In TFA starkiller base is SOMEWHERE and we have to take the director's word for it being a now or never situation. And it also seemingly has some weird magic beams that can arc around stuff instead of having the need for a direct fireline (and the beam seemlingly is like 1000x times faster than the speed of light)
Then onto the battle plan: In ANH Lucas included Death Star plans as its weakness, something we normal audience can relate to. Of course! If the rebels get the blueprints, they will find a weakness to exploit.
In ROTJ we had the exposed Death Star II under construction, dependent on a shield coming from the moon below. Simple stuff that even Reagan could grasp and give the audience a plausible justification of why a bunch of rag tag rebels were capable of destroying a Death Star 2 times.
Now in TFA they have Death Star III aka Starkiller base. This thing is like 15x times bigger, has no weaknesses, nothing set up in the plot in act1 or act2 to give any indication of how to defeat it.
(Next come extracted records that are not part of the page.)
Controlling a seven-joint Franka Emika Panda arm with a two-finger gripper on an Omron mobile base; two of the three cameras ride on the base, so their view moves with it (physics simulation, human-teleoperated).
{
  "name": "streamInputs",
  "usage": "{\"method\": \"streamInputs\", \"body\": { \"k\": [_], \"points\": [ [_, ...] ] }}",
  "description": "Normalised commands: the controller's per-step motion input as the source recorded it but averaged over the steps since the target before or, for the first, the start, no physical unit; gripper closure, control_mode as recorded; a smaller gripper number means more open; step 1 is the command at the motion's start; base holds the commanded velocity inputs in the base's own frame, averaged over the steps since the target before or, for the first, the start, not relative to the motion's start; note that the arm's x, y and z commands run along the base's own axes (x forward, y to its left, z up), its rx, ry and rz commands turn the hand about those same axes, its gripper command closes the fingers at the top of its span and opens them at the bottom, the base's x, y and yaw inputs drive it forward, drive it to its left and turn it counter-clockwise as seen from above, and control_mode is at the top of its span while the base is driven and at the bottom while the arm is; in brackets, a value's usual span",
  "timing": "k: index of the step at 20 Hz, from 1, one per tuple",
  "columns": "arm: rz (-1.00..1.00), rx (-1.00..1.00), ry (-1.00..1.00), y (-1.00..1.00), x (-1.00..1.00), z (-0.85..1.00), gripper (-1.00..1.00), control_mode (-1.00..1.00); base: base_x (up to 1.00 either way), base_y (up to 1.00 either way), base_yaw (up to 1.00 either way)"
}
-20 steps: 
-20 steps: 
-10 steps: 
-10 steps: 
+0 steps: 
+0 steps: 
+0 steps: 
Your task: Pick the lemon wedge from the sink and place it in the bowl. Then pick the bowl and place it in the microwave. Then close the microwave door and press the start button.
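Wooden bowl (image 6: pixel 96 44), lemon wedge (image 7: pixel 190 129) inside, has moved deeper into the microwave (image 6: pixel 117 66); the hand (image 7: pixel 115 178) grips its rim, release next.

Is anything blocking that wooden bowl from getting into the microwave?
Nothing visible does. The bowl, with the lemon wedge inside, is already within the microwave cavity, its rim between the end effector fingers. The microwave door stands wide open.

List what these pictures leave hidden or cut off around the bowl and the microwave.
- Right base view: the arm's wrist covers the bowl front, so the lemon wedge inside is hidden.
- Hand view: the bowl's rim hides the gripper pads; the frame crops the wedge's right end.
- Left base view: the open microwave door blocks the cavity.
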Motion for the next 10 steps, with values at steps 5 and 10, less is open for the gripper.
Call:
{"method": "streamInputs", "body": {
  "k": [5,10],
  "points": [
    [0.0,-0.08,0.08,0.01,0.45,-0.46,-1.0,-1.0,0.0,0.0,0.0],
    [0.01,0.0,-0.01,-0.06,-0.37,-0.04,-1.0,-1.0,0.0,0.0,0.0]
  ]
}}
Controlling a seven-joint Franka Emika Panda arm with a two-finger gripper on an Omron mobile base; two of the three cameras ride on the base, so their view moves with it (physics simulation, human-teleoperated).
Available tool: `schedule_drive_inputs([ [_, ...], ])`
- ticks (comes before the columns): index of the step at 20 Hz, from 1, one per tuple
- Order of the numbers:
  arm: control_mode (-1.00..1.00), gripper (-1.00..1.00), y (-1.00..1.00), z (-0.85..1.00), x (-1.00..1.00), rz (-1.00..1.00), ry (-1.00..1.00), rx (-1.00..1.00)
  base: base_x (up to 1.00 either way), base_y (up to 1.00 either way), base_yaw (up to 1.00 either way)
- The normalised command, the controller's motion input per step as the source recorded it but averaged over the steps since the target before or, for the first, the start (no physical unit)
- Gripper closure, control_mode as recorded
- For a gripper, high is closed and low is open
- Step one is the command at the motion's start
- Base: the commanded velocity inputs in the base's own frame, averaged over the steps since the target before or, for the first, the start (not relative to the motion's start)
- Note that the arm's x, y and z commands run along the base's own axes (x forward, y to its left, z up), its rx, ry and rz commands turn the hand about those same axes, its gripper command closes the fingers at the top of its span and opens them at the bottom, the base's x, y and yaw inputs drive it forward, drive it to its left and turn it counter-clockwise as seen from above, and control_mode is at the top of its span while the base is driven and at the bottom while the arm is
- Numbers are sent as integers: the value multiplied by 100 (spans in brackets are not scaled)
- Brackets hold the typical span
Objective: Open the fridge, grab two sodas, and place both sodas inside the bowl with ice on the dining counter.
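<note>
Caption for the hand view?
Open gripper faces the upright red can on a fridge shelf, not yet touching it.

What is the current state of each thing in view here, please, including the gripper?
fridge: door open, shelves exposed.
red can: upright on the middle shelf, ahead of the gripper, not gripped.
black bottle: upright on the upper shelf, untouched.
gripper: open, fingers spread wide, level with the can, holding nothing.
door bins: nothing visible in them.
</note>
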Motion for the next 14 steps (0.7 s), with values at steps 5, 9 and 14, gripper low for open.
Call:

So we get a cookiecutter rebel pilot briefing scene around the same Yavin IV looking big battle plan room. Truelly democratic the resistance has a brainstorming meeting with everyone participating.
There is Ackbar, the weird looking other guy from ROTJ, another general, a fat pilot, Leia, Han, C3P0 and Finn enthusiastically chiming in with ideas and after some hard 2 minutes of thinking they know how to defeat it!
"Doesn't this thing have a compressor, or resistor, or shield generator or other Stark Trek techno bubble thing?!"
Sure it does! Easy we assemble 8 X-Wings and destroy the compressor, or resistor or generator or whatever it is.
So much wrong with this whole thing.
First: The First Order didn't think of ships bypassing their shield by coming out of Hyperspace directly above the planet? Super weak excuse. Coming out of hyperspace seems to be fucking common in the Star Wars universe.
Second: The Resistance has what feels like 8 X-Wings to finish off the ultimate doomsday weapon? Even the absolutely desperate rebels in ANH had more ships and knew that Y-Wings and B-Wings are used for bombing runs.
4. STAYING VAGUE
TFA gave off this feel that the writers were not knowing where this thing is headed, the Disney shareholder promises deadline loomed and they needed to come up with something that works to keep people interested in the brand for years to come.
So we get this super vague plot where the Republic is non existent, the First Order motivations stay non existent, where Rey's past feels like not even the writers know what is in store for her
(and even admitted as much in an Interview where they stated that it is now in Rian Johnson's ballpark).
This flashback feels like it was the maximum they dared in order not to write themselves into a corner. So we get a movie that guarantees people will go see the 2nd one to see how the mystery of vague stuff gets resolved and then even if EpVIII will be lackluster they will also jump into EPIX.
It feels a bit like Pirates of the Caribbean I-IV but without a coherent self contained first movie.
CONCUSION
I could continue with smaller things like the music being really weak, the Falcon bouncing like a physics defieing toy against scenery in every other scene or how the set design was just a rehash of Tatooine, Bespin walkways and Death Star corridors but this is already a wall of text. Just needed to write my thoughts down in order this movie somehow keeps up the hype and I get sucked into believing it was somehow on
par with the OT later on. It wasn't. Like at all. It had a nice primary cast, the chemistry was there, the OT banter was there, but holy shit at the gaping holes in the plot and world building, the obvious JJ disregard for basic physics and logic, the mystery box of vagueness and reference overload.
Really hope Rian Johnson can make something out of "Missing in Action" Wizard Luke and that whole "who murdered the younglings at the academy?" flashback mystery box setup.